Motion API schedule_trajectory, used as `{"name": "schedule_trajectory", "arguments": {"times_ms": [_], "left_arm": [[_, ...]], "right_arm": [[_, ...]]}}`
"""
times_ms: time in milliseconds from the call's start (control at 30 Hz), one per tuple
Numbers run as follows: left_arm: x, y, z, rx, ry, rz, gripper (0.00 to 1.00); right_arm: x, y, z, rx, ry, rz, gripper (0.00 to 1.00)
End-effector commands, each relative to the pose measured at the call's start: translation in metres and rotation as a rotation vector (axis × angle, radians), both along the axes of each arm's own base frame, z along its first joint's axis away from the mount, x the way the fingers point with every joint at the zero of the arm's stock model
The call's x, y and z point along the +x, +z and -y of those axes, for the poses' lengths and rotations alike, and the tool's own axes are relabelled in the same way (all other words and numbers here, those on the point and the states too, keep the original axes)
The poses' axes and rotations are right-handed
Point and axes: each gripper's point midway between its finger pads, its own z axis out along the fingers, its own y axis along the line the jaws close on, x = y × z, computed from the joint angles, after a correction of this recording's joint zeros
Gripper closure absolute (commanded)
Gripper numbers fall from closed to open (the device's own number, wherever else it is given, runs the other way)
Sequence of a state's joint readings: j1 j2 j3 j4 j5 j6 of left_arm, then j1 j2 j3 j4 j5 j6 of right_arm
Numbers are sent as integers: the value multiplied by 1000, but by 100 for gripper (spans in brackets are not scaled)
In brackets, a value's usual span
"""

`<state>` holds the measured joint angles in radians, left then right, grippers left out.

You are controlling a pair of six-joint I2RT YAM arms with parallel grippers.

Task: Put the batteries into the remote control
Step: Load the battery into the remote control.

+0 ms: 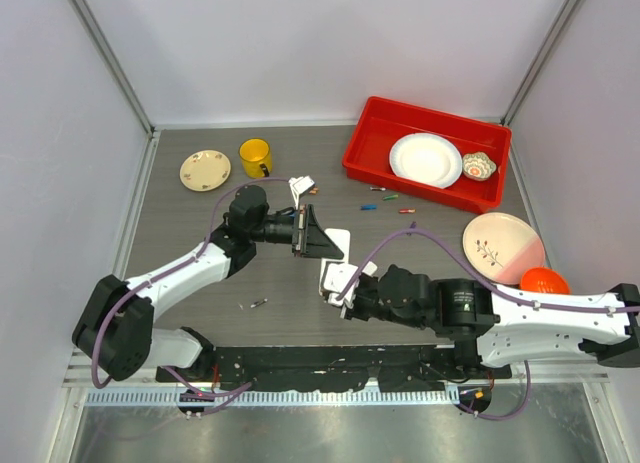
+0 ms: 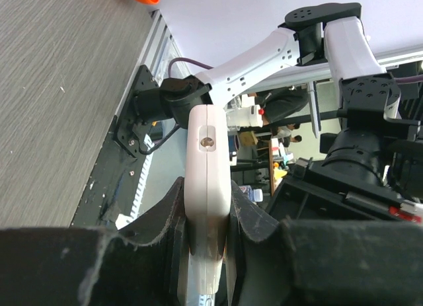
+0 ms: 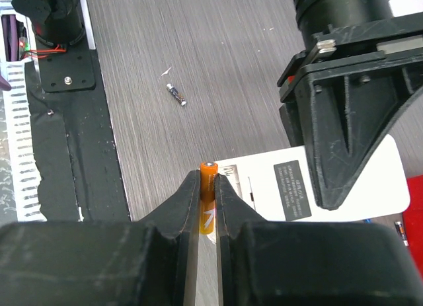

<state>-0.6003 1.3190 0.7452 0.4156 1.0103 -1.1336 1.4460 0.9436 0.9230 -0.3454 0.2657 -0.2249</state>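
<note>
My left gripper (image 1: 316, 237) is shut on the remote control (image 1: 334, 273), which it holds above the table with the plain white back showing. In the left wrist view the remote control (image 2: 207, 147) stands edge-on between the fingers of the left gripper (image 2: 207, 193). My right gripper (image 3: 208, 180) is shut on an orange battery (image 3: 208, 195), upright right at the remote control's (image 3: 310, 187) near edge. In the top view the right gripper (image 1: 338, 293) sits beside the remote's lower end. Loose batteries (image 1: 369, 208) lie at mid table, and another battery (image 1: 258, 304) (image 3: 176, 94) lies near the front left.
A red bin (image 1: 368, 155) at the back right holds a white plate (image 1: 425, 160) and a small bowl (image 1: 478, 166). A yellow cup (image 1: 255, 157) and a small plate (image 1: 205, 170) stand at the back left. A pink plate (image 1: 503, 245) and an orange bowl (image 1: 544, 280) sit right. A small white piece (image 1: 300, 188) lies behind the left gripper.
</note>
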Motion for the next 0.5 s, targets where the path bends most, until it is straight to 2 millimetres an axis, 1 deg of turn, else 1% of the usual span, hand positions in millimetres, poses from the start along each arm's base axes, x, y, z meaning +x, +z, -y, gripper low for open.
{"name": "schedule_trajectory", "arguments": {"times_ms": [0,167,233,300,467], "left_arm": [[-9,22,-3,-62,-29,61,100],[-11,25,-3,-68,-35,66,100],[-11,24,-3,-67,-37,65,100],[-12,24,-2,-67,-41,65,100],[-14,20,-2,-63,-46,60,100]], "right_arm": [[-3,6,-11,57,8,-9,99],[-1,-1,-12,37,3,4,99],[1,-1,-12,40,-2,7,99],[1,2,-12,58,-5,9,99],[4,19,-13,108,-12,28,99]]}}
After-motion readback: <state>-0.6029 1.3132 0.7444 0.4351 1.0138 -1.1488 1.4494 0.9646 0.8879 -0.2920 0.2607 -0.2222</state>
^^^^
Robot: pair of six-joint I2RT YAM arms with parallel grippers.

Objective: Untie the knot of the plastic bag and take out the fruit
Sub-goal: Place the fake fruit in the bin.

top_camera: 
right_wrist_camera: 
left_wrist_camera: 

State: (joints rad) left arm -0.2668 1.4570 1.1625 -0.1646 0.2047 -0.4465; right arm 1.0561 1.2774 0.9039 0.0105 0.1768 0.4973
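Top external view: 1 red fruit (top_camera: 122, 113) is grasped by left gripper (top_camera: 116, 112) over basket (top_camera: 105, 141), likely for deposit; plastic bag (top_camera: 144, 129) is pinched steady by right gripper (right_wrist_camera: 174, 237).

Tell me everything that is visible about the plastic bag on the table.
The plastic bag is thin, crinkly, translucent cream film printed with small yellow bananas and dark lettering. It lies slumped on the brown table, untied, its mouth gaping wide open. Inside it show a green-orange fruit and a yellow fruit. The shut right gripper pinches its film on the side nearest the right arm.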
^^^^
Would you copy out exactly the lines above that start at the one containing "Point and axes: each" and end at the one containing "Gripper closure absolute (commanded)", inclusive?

ANSWER BOX ::
Point and axes: each gripper's point midway between its finger pads, its own z axis out along the fingers, its own y axis along the line the jaws close on, x = y × z, computed from the joint angles, after a correction of this recording's joint zeros
Gripper closure absolute (commanded)

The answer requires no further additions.